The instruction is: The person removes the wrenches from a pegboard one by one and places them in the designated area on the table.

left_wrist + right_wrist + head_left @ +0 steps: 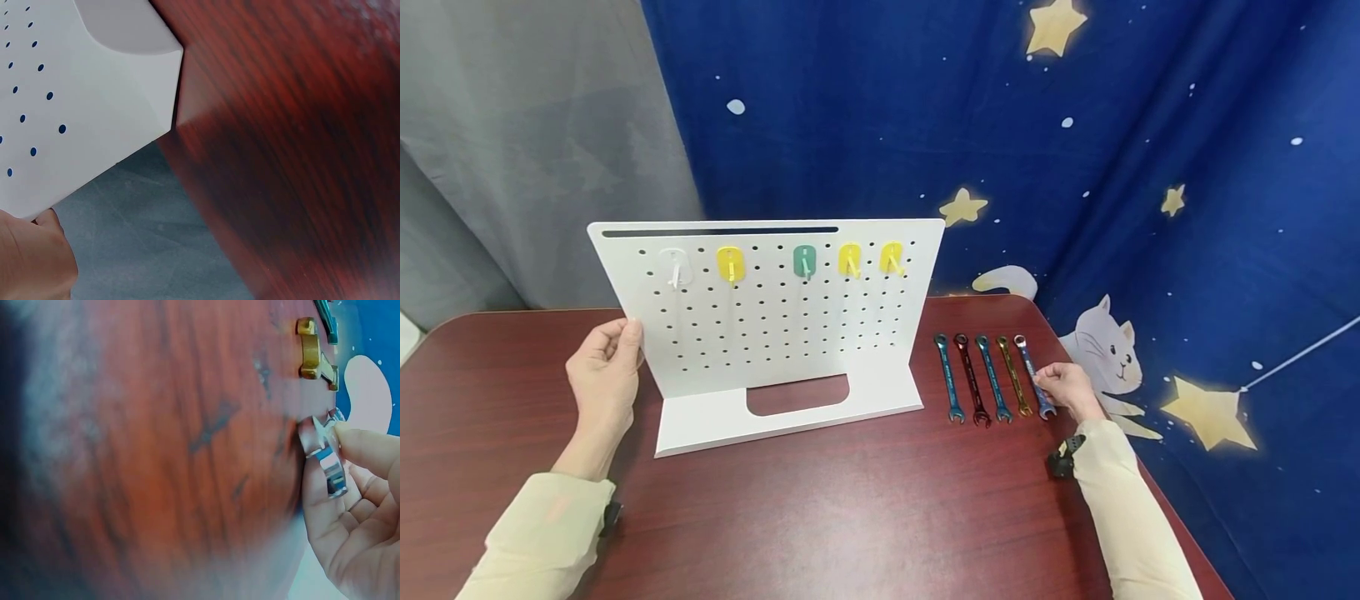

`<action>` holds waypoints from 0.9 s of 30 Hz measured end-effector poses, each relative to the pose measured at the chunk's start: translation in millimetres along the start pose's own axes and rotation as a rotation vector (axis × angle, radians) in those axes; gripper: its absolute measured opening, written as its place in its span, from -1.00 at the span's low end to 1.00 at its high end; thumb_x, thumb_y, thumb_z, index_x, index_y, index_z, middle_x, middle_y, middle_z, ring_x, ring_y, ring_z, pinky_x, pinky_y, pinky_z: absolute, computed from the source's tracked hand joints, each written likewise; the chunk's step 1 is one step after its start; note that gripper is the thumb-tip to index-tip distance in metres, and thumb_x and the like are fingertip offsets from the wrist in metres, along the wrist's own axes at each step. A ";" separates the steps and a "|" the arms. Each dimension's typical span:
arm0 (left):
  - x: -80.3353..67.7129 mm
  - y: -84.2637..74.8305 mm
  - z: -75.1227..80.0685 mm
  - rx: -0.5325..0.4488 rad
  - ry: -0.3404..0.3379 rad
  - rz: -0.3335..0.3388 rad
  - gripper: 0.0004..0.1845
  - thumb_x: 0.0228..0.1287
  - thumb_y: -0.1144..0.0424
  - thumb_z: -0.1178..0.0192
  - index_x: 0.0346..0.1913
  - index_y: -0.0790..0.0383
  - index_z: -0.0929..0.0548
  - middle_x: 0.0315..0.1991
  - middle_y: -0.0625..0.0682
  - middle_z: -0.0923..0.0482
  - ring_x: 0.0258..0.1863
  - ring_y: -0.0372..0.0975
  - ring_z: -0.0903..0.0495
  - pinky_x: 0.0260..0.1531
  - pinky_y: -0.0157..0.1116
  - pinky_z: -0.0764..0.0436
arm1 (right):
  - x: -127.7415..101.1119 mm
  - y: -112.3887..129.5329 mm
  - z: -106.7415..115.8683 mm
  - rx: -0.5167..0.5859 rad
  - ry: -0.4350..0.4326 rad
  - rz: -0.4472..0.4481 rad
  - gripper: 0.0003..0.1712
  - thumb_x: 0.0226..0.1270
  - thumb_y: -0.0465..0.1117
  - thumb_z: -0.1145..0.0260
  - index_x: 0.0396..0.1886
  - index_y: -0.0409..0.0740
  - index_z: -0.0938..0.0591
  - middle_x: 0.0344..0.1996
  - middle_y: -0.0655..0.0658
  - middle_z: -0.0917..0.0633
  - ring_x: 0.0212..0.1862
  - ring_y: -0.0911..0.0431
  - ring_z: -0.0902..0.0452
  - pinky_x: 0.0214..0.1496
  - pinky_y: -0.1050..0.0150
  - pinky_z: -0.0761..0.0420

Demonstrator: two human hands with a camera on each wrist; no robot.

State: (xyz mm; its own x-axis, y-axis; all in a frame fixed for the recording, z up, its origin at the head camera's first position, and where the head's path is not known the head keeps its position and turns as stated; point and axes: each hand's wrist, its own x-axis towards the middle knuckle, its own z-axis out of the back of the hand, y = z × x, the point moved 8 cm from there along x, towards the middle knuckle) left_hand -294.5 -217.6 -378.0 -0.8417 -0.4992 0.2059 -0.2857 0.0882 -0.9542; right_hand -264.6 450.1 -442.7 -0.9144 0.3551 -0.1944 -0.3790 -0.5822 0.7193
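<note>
A white pegboard stand (782, 325) stands upright on the table, with hooks along its upper part. My left hand (605, 371) grips the board's left edge between thumb and fingers; in the left wrist view that hand (37, 256) shows at the board's edge. At the table's right side, my right hand (1070, 387) pinches a silvery-blue combination wrench (1028, 367), the rightmost of a row. The right wrist view shows this wrench's open end (328, 465) between the thumb and fingers of my right hand (369, 506). A gold wrench (1015, 377) lies just left of it.
Farther left in the row lie a blue wrench (995, 379), a dark red wrench (972, 379) and a teal wrench (950, 379). The board carries a white hook (676, 268), a green hook (805, 262) and yellow hooks (731, 264). A blue curtain (850, 108) hangs behind the table (850, 517).
</note>
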 end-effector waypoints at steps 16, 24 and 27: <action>-1.1 0.3 1.3 -0.002 -0.004 0.010 -0.90 0.20 0.23 -0.28 -0.35 0.20 -0.63 -0.60 -0.12 -0.54 -0.58 -0.41 -0.46 -0.49 -0.61 -0.52 | -2.2 8.8 4.2 -0.150 -0.034 0.015 -0.86 0.26 -0.31 -0.25 -0.40 -0.35 -0.55 -0.58 -0.09 -0.56 -0.57 0.20 -0.48 -0.52 0.39 -0.55; -0.8 -1.6 0.3 0.030 0.003 -0.002 -0.90 0.22 0.21 -0.27 -0.34 0.18 -0.63 -0.60 -0.13 -0.53 -0.58 -0.42 -0.44 -0.49 -0.62 -0.50 | -2.0 15.5 5.1 -0.213 -0.050 0.061 -0.87 0.24 -0.34 -0.27 -0.45 -0.33 -0.56 -0.55 -0.14 -0.60 -0.60 0.23 -0.53 -0.52 0.37 -0.62; -0.9 -1.9 -0.5 0.012 0.006 -0.008 -0.90 0.22 0.23 -0.27 -0.36 0.19 -0.63 -0.61 -0.13 -0.52 -0.60 -0.44 -0.43 -0.51 -0.62 -0.49 | -0.9 15.4 5.3 -0.225 -0.056 0.065 -0.86 0.24 -0.34 -0.27 -0.47 -0.33 -0.56 -0.56 -0.15 -0.61 -0.62 0.23 -0.53 -0.53 0.36 -0.62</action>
State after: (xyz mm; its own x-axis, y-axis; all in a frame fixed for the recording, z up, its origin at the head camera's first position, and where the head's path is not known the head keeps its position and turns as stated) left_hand -293.4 -216.9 -376.3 -0.8422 -0.4945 0.2148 -0.2871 0.0740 -0.9551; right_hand -268.9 444.7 -427.8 -0.9308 0.3483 -0.1106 -0.3477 -0.7511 0.5613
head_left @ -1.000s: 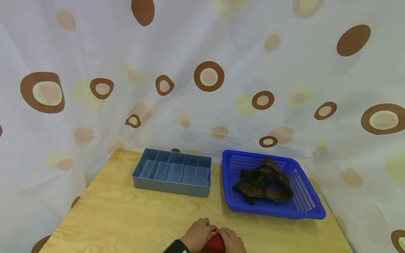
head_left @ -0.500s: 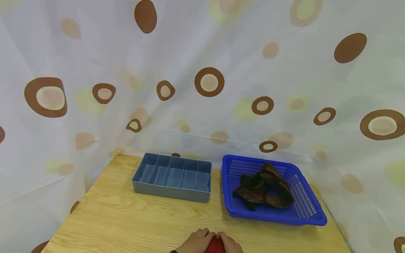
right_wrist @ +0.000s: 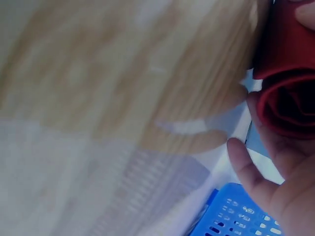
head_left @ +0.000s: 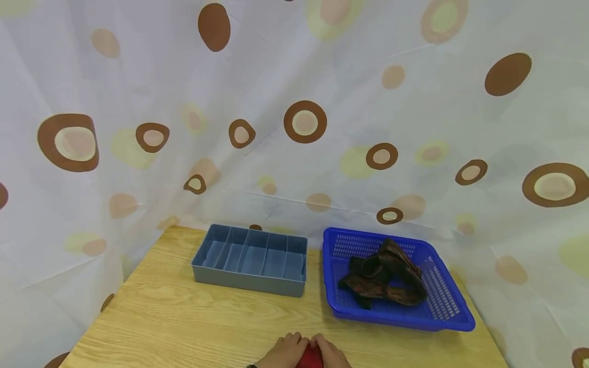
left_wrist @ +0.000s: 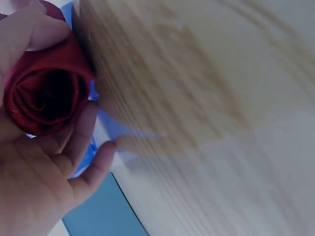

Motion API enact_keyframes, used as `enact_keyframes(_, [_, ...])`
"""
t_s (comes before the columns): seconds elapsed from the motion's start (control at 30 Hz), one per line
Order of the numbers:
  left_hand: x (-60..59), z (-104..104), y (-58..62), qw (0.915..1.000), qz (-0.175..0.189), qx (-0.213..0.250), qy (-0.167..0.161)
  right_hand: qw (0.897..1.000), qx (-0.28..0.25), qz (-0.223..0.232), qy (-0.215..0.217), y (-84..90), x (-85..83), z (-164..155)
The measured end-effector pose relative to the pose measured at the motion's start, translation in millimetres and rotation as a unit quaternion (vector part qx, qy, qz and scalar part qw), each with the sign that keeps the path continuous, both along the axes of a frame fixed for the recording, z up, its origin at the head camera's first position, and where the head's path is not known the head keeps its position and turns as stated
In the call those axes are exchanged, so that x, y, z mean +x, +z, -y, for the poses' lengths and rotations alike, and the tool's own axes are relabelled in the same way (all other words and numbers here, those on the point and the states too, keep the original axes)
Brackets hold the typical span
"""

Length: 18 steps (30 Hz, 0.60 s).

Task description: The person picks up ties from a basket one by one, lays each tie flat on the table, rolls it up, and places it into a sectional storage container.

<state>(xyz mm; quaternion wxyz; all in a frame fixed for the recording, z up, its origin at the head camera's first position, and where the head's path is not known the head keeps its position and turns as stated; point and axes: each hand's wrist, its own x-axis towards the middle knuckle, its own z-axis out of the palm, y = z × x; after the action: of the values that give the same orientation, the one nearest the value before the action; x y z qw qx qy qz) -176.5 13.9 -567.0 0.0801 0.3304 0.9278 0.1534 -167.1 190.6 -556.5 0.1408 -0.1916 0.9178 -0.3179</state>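
At the table's near edge both hands hold a red rolled cloth [head_left: 310, 359] between them. My left hand [head_left: 285, 350] wraps it from the left and my right hand [head_left: 332, 352] from the right. In the left wrist view the red rolled cloth [left_wrist: 47, 93] shows its spiral end, cupped in my left hand [left_wrist: 44, 177]. The right wrist view has the red rolled cloth [right_wrist: 288, 98] lying against the palm and fingers of my right hand [right_wrist: 275, 182]. Much of both hands is cut off by the bottom of the head view.
A grey tray [head_left: 248, 283] with several narrow compartments stands at the back middle of the wooden table [head_left: 184, 327]. To its right a blue perforated basket [head_left: 405, 322] holds dark brown cloth pieces [head_left: 384, 273]. A spotted curtain [head_left: 294, 102] closes off the back and sides.
The head view has tilted up a little, so the hands and the red roll sit lower in the frame. Both hands still hold the roll; the tray and basket have not moved.
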Motion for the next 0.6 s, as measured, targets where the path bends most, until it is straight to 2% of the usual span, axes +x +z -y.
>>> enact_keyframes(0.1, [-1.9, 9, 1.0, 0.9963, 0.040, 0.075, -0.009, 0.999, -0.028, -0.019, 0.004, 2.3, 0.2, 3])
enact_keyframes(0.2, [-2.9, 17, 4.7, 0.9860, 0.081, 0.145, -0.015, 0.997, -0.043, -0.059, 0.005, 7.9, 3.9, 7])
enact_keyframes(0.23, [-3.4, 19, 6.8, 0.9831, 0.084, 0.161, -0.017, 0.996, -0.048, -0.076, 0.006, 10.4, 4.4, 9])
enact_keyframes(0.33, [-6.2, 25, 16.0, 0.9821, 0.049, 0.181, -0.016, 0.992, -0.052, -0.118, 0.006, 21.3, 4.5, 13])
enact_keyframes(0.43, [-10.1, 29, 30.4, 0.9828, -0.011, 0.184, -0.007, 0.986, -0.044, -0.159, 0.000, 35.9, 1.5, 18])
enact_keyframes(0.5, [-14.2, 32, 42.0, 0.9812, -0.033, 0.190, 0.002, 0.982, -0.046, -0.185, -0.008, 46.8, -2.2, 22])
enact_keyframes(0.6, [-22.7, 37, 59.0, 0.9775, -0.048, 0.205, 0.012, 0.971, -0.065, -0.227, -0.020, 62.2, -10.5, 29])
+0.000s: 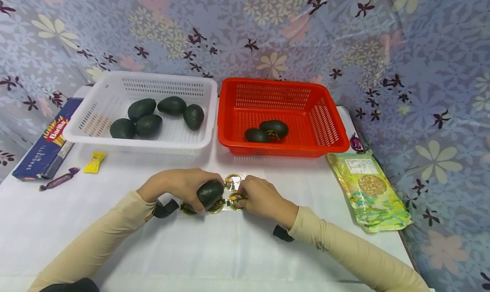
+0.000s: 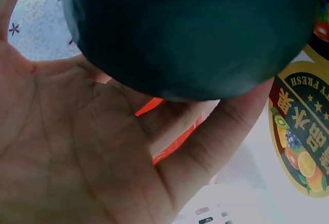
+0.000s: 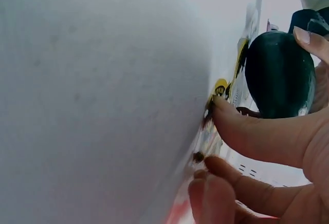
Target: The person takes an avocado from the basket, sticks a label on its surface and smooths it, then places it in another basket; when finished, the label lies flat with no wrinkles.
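We grip avocado (image 1: pixel 210 193) in left hand (image 1: pixel 181 184); right hand (image 1: pixel 265 199) touches sticker (image 1: pixel 234 197), pinching or not we cannot tell. White basket (image 1: pixel 141 143), red basket (image 1: pixel 277 149) block far side; bag (image 1: pixel 373 194) rightward.

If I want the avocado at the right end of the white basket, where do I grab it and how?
Probably around its fat middle, coming straight down from above. The avocado is smooth and rounded with no handle, so curl your fingers around both sides. The white basket is open on top, but its walls could block hands coming in sideways.
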### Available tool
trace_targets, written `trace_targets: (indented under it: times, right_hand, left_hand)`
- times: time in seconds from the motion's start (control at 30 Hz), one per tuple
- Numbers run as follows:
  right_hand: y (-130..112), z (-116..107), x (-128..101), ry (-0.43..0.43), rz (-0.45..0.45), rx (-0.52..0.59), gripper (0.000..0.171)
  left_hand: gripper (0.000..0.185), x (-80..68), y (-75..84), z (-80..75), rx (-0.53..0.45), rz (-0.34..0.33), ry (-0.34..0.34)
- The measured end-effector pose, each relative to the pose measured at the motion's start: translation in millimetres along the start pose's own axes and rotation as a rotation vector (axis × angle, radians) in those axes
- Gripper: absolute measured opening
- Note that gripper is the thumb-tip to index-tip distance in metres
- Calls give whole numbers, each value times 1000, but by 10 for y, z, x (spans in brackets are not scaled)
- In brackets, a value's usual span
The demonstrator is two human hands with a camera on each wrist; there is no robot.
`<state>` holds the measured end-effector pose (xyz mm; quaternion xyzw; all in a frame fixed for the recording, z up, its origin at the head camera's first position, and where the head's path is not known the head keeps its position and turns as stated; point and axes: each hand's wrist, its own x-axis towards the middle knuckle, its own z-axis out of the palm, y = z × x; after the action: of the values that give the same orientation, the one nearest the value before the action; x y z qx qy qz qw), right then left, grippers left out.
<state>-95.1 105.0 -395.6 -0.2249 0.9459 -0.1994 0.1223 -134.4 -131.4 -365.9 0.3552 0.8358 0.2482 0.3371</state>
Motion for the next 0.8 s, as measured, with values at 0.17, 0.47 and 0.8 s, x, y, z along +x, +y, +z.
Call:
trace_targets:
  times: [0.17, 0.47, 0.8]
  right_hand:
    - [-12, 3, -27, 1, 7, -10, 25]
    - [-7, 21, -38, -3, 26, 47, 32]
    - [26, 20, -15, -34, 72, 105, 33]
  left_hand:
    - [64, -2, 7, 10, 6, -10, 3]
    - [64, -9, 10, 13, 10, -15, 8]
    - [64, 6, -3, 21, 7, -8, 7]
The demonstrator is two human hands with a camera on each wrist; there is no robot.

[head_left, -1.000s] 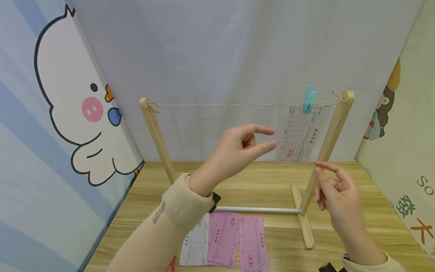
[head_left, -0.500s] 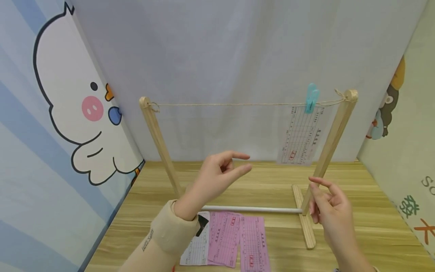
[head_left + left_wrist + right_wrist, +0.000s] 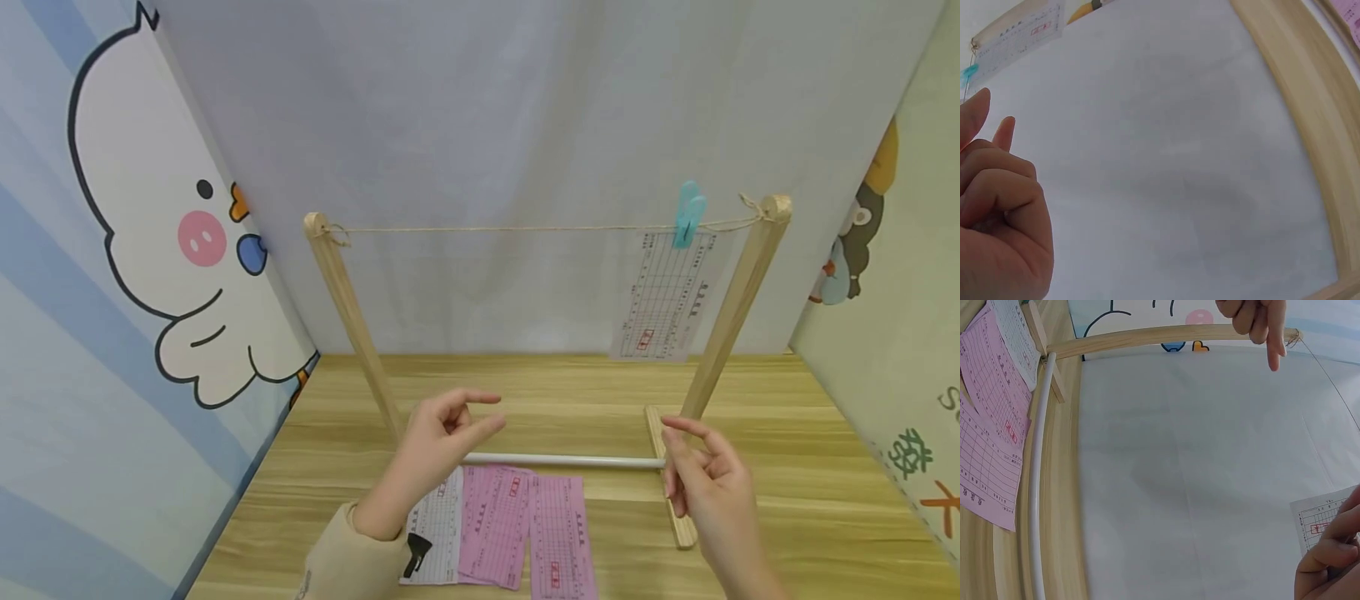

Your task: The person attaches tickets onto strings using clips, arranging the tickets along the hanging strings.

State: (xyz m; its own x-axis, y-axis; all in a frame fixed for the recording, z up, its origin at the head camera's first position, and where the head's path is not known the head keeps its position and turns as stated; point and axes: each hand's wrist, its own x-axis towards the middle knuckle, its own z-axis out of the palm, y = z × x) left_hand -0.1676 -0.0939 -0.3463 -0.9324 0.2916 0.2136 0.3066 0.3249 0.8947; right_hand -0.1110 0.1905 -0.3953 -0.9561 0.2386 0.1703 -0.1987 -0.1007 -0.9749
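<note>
Just above the white rail, my left hand (image 3: 442, 433) has its thumb and index finger apart, other fingers curled, with nothing between them. My right hand (image 3: 705, 475) hovers before the rack's right foot, index finger and thumb tips close together, and no object shows in it. Behind them, a printed paper slip (image 3: 663, 300) hangs from the string (image 3: 510, 228) under a light blue clothespin (image 3: 687, 218). On the table below lie a white slip (image 3: 435, 533), a pink slip (image 3: 495, 525) partly over another pink sheet, and a further pink slip (image 3: 561, 533).
The wooden rack has a left post (image 3: 352, 317), a right post (image 3: 738, 308) and a white rail (image 3: 562, 460) low between them. It stands on a wood-grain table (image 3: 810, 500). A grey-white cloth (image 3: 480, 108) hangs behind, with cartoon-printed panels (image 3: 135, 250) at the sides.
Both hands have come down from near the hanging slip toward the table, the left also moving left and the right slightly left. The slip stays clipped on the string.
</note>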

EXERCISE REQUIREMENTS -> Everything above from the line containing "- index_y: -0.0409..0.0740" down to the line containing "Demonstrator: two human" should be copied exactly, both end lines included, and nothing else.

EXERCISE SOLUTION ->
  - index_y: -0.0409..0.0740
  - index_z: -0.0938..0.0591
  - middle_x: 0.0344..0.1996
  - middle_y: -0.0655..0.0658
  - middle_z: -0.0917..0.0633
  - ring_x: 0.0212..0.1862
  - ring_y: -0.0911..0.0431
  - ring_z: -0.0902..0.0452
  - pinky_x: 0.0214..0.1496
  - pinky_y: -0.1050..0.0150
  - pinky_z: -0.0761..0.0420

Demonstrator: two human hands with a camera on each wrist; no robot.

No more output is needed here.